**PROBLEM STATEMENT:**
Going through the data, count each line that has the word "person". Reply with the total and nothing more.

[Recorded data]
■ ■ ■

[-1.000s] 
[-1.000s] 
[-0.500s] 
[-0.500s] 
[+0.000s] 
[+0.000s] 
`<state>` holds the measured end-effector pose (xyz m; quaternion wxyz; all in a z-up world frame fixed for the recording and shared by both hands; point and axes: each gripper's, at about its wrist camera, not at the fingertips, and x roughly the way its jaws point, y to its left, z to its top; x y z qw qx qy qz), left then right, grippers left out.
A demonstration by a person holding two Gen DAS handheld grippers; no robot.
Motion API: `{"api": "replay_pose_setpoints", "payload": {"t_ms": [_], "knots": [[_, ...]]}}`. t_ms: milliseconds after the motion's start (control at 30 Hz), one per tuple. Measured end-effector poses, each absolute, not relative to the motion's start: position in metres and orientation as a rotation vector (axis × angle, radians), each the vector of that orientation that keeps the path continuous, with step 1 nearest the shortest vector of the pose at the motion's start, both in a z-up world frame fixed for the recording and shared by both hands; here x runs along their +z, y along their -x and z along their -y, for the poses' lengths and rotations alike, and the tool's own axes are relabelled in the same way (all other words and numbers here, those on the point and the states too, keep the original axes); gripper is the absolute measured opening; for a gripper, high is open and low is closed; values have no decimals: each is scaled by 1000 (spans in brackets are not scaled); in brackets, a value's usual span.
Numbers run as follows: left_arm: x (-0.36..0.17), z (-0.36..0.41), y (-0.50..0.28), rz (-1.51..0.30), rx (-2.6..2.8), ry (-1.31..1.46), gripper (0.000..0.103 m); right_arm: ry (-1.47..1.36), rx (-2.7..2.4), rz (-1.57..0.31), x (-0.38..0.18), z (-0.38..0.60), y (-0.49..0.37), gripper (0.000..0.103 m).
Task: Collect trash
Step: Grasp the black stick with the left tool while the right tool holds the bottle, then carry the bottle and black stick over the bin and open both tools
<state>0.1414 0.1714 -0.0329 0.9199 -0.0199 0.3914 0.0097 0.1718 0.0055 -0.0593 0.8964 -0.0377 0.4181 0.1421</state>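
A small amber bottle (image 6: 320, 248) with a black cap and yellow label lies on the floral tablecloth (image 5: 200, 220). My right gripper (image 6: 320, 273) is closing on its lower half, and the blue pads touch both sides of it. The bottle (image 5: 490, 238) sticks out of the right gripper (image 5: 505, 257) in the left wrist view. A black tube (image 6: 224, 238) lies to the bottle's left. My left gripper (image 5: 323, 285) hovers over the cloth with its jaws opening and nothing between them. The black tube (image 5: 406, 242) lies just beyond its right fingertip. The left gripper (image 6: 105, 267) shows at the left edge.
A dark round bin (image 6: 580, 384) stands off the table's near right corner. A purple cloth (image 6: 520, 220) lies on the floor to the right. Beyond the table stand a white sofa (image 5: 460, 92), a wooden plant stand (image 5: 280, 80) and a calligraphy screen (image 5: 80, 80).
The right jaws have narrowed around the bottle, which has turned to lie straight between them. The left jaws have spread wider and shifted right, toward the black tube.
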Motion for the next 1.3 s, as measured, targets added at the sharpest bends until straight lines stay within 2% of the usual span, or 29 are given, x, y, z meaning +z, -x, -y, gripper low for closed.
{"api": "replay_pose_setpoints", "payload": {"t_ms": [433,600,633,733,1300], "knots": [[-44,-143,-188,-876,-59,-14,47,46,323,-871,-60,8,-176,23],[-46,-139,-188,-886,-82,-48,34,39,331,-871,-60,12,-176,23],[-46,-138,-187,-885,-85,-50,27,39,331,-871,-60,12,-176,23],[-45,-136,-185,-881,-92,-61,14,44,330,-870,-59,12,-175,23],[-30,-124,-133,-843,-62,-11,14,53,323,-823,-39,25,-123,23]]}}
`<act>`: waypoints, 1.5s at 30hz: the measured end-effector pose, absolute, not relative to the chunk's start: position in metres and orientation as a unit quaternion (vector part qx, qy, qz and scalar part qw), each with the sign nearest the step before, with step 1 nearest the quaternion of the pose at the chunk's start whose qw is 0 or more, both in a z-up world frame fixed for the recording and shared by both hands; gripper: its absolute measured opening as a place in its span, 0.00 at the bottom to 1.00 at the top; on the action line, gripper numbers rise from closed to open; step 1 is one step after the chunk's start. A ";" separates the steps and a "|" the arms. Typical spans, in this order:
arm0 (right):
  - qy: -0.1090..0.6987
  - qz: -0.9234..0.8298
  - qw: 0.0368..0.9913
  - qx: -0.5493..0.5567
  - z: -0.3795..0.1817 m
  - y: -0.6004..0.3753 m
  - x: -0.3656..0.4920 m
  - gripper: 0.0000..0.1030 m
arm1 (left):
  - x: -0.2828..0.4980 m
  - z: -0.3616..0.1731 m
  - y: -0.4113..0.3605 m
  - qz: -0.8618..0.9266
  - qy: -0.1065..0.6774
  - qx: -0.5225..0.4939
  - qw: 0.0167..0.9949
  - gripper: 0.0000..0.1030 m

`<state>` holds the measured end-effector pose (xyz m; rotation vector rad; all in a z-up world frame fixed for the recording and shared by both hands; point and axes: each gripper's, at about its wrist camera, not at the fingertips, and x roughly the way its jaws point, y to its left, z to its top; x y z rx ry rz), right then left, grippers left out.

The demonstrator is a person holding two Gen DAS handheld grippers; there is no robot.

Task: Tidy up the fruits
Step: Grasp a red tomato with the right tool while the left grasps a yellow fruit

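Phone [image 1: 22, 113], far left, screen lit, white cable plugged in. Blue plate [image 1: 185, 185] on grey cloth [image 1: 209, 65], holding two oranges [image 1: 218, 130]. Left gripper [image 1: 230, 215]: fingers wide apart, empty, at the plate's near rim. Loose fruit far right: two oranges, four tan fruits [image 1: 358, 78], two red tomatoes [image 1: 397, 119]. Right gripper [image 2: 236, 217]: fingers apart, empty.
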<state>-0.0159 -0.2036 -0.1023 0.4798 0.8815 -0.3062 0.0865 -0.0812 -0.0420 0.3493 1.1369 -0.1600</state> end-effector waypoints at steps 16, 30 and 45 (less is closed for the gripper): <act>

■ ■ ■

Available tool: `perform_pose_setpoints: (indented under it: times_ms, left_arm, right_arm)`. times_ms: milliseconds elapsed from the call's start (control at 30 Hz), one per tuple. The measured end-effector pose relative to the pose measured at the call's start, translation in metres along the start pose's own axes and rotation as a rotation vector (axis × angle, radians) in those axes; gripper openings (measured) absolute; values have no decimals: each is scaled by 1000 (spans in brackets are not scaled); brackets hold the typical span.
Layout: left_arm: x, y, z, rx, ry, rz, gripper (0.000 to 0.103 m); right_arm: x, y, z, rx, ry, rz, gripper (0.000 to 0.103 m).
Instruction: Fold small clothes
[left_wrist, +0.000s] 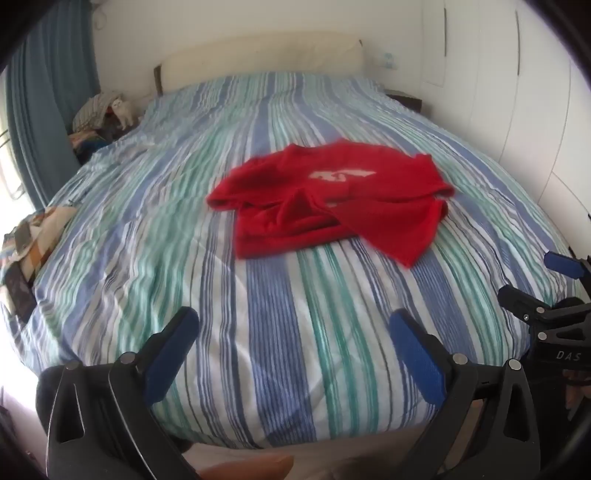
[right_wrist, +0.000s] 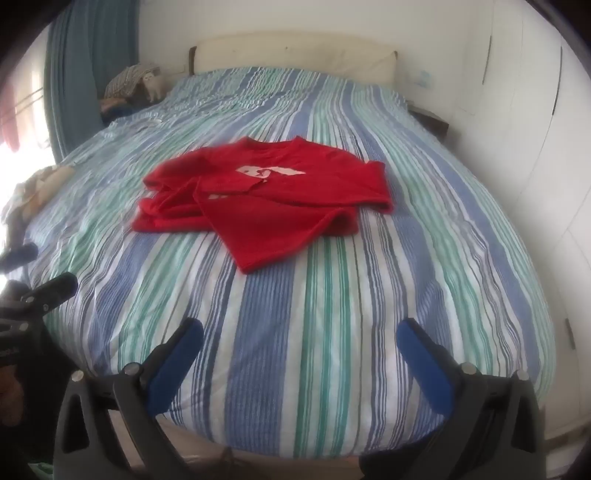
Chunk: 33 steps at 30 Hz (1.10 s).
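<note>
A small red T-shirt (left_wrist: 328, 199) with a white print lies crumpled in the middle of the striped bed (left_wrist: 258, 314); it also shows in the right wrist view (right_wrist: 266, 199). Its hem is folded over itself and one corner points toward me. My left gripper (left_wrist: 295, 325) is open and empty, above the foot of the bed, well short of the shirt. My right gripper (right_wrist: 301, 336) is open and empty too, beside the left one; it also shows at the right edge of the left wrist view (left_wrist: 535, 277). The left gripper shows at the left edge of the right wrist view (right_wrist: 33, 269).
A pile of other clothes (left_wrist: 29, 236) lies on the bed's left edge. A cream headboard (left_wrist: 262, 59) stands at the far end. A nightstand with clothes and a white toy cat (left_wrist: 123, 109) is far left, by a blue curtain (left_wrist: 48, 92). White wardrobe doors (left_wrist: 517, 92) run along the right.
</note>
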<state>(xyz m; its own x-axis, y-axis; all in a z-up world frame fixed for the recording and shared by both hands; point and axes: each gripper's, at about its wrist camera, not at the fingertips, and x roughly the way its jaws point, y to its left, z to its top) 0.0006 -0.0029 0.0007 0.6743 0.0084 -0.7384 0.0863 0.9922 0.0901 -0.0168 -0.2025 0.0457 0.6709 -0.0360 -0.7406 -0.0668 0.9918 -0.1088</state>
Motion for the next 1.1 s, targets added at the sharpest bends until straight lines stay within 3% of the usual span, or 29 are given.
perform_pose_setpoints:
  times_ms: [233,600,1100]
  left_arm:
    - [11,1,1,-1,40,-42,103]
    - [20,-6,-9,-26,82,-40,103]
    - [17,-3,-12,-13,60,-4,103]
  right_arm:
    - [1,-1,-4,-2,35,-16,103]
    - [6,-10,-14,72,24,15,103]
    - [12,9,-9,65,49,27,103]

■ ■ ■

**SOLUTION:**
2